Safety data collection
Safety data were collected up to 24 h after injection and included vital signs (blood pressure, respiratory rate, heart rate and body temperature); cardiovascular, lung, abdomen and neurological examinations; electrocardiogram; and laboratory parameters including serum chemistry, haematology, coagulation and urinalysis.
Venous blood samples were collected through an indwelling catheter in an antecubital vein before and 30 m, 2.5 h, 4 h and 24 h after injection of drug product.
Pharmacokinetic measurement
Venous blood samples were taken at a nominal total of 10 time points (including a pre-injection sample) from 2 min to 4 h post-injection (pi) for measurement of 18F activity concentrations in whole blood and plasma.

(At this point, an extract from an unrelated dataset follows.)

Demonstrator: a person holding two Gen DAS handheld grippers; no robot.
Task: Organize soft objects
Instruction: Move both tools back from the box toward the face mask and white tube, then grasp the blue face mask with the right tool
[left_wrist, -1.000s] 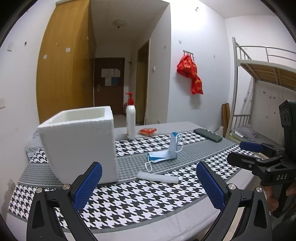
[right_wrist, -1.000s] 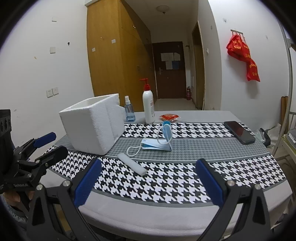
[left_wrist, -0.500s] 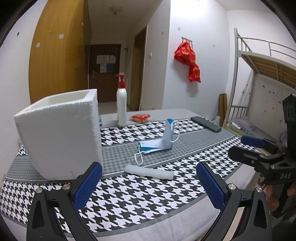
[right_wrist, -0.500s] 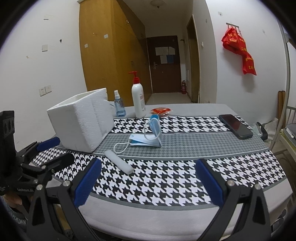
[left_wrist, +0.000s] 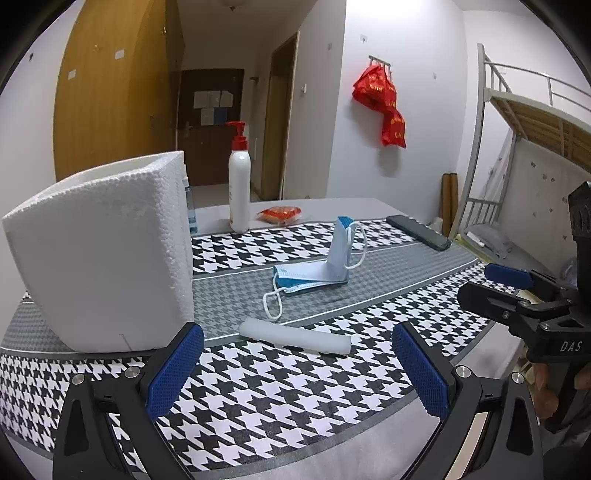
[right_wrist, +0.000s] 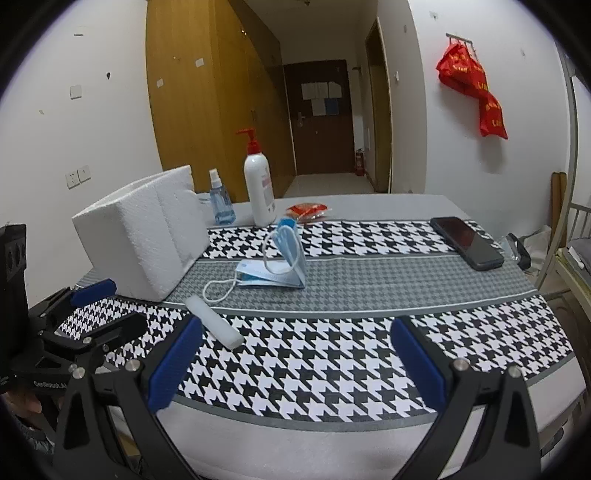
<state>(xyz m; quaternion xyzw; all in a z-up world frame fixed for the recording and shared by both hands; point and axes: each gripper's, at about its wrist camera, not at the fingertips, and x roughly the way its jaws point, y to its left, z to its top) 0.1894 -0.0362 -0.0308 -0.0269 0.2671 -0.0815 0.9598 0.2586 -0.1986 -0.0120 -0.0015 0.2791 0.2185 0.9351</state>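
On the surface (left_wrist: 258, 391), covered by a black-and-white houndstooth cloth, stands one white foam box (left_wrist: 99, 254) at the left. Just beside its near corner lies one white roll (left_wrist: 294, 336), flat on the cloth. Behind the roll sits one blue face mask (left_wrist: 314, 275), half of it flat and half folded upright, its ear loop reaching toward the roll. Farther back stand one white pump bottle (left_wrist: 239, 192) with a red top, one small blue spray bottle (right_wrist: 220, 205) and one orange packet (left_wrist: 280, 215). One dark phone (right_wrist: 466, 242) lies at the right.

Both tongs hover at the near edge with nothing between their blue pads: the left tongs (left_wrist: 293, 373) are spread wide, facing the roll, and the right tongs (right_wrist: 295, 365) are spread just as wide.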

Three samples (acquired at 5, 25 and 90 min pi) were further analysed with high-performance liquid chromatography (HPLC) for the presence of the parent [18F]flutemetamol and 18F-labelled metabolites over time.
The blood samples acquired at 5, 25 and 90 min pi were collected in heparinised tubes and centrifuged at 5000 rpm, 3500 G to obtain the plasma samples. Each plasma sample was diluted 1:1 with liquid chromatography starting mobile phase [acetonitrile/water (5/95 v/v) containing 0.05 M sodium acetate (pH 5.5)] and 1.0 ml of this diluted sampled was injected directly to the column. Deproteinization was omitted to make sure the entire recovery of the plasma radioactivity to obtain accurate % parent fraction value.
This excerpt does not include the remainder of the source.